Music and some super cute toddlers are being used in an intergenerational music therapy program at a Guelph long-term care facility.
It sees moms bring in their young children to share time, space and music with seniors, benefiting both sides of the age spectrum.
The eight-week program is taking place at The Village of Riverside Glen’s long-term care facility on Woodlawn Road.
Thursday saw three toddlers, all under one year of age, playing and socializing with a group of around a dozen seniors.
A thoroughly enjoyable time was had by all.
“I loved every minute of it,” said Dorene, a resident of Riverside Glen after playing, singing, laughing and even getting down on the floor to interact with the youngsters.
“They remind me of my grandchildren,” she said.
While there is a strong social element to the program, with young and old benefiting from one another’s station in life, there is more to it than playing with instruments and singing familiar songs.
"The goal of the program is to enhance the quality of life for the residents that live here,” said Kathy Lott, who created and runs the program, on contract at the location from Expressions Music Therapy Services.
"To provide them with an intentional social interaction that is meaningful to them with children and their parents. People that they would not normally see.”
It has social benefits but also provides cognitive stimulation, Lott said.
“Many times, people with various forms of dementia have part of their brain that remains intact that still responds to music,” Lott said.
“We’re using music to stimulate the brain.”
Music therapy is a science, with training offered at four universities in Canada, including Wilfrid Laurier in Waterloo.
Trained therapists used music and musical elements to promote, maintain and restore mental, physical, emotional and spiritual health.
It is used in long term care situations like the one Thursday with seniors, but also in school settings, prisons, grief therapy, palliative care and a host of other areas.
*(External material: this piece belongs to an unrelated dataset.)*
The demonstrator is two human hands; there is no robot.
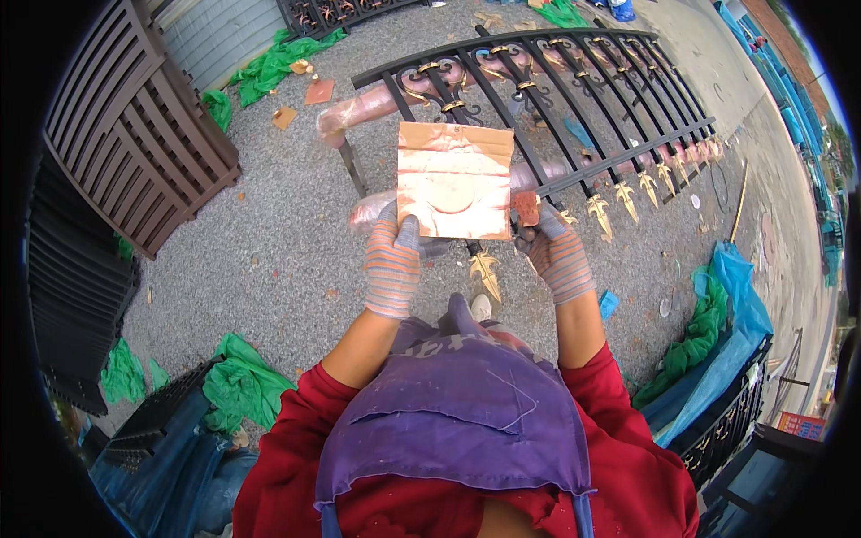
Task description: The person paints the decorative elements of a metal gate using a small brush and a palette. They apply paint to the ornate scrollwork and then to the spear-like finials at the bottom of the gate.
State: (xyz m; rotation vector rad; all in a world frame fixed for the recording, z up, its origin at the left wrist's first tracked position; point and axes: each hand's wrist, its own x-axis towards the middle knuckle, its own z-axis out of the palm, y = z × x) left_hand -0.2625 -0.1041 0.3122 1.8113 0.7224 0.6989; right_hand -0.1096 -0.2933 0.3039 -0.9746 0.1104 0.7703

Familiar nursery rhymes are sung, as are songs from the 1930s and 1940s that many of the seniors remember.
“It’s about being very much in the moment with the music and with a beautiful child,” Lott said.
Carrie Perkins, Director of Recreation and Volunteer Services at Riverside Glen, said the program started at one of their other locations last November.
“It sparks life,” Perkins said of the program.
“You see a progression through the session as everyone warms up to one another. It’s a unique program that has so many positives to it,” Perkins said.
The program works for young and old, said mom Ashley Schadenberg, who brought her daughter Gwen to Thursday’s session after seeing a poster at the early years centre they go to.
“As soon as we heard about it I just knew we wanted to participate,” Schadenberg said.
“It’s just such a great intergenerational bringing people together. I don’t know what’s better, seeing the look on the babies’ faces or on the honorary grandmas and grandpas.”